### Work task
Print, in exact form, the lines below from the one containing "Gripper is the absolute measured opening" through the one containing "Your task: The", and omit all others.

** Source material follows **

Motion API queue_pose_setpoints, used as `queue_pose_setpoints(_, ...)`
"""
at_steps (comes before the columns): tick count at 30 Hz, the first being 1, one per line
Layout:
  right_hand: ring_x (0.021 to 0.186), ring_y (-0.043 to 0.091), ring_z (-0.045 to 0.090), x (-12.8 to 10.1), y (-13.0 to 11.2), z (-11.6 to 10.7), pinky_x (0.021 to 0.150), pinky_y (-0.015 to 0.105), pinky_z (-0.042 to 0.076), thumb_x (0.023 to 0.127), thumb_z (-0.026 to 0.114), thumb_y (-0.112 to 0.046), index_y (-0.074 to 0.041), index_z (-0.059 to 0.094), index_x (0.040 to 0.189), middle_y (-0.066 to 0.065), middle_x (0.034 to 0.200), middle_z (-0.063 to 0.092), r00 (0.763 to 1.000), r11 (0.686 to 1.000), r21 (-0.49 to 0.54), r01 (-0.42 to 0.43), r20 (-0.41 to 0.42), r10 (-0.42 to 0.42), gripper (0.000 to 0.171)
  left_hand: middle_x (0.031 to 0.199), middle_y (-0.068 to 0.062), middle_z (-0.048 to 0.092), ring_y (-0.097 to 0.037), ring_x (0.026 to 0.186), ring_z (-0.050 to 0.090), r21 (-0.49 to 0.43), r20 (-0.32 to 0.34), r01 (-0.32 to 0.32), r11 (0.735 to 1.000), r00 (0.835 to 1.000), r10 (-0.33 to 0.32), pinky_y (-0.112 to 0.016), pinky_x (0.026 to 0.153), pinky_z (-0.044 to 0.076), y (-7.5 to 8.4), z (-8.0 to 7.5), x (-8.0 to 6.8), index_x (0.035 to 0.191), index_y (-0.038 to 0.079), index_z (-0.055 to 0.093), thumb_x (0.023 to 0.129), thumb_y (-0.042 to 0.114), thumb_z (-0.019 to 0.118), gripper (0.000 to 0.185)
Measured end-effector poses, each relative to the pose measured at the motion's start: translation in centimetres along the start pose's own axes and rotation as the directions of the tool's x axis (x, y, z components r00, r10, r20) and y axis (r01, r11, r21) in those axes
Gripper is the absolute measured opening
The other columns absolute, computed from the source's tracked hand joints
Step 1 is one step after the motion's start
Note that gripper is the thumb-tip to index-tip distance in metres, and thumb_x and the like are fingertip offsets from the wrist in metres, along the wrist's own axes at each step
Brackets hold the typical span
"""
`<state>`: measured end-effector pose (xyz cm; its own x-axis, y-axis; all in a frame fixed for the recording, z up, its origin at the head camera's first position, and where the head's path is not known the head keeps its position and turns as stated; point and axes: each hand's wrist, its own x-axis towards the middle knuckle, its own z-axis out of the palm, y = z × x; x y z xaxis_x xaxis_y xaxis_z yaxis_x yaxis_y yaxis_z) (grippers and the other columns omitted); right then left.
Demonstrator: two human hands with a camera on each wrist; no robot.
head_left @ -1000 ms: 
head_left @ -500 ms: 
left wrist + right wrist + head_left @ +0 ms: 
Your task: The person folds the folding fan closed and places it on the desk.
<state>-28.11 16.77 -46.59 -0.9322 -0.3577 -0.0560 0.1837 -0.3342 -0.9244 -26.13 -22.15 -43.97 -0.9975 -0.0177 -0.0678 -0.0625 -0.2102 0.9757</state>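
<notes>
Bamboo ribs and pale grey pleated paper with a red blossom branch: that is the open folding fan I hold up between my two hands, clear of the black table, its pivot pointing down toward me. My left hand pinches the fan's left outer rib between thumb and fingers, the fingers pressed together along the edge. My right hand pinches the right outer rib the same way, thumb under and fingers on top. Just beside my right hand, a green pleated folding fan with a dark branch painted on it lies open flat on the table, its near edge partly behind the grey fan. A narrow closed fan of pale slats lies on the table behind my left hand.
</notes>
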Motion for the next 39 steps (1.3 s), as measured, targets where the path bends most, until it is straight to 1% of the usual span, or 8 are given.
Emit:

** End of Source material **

### Task output
Gripper is the absolute measured opening
The other columns absolute, computed from the source's tracked hand joints
Step 1 is one step after the motion's start
Note that gripper is the thumb-tip to index-tip distance in metres, and thumb_x and the like are fingertip offsets from the wrist in metres, along the wrist's own axes at each step
Brackets hold the typical span
"""
`<state>`: measured end-effector pose (xyz cm; its own x-axis, y-axis; all in a frame fixed for the recording, z up, its origin at the head camera's first position, and where the head's path is not known the head keeps its position and turns as stated; point and axes: each hand's wrist, its own x-axis towards the middle knuckle, its own z-axis out of the palm, y = z × x; x y z xaxis_x xaxis_y xaxis_z yaxis_x yaxis_y yaxis_z) (grippers and the other columns omitted); right then left.
Demonstrator: two human hands with a camera on each wrist; no robot.
head_left @ -1000 ms: 
head_left @ -500 ms: 
left wrist + right wrist + head_left @ +0 ms: 
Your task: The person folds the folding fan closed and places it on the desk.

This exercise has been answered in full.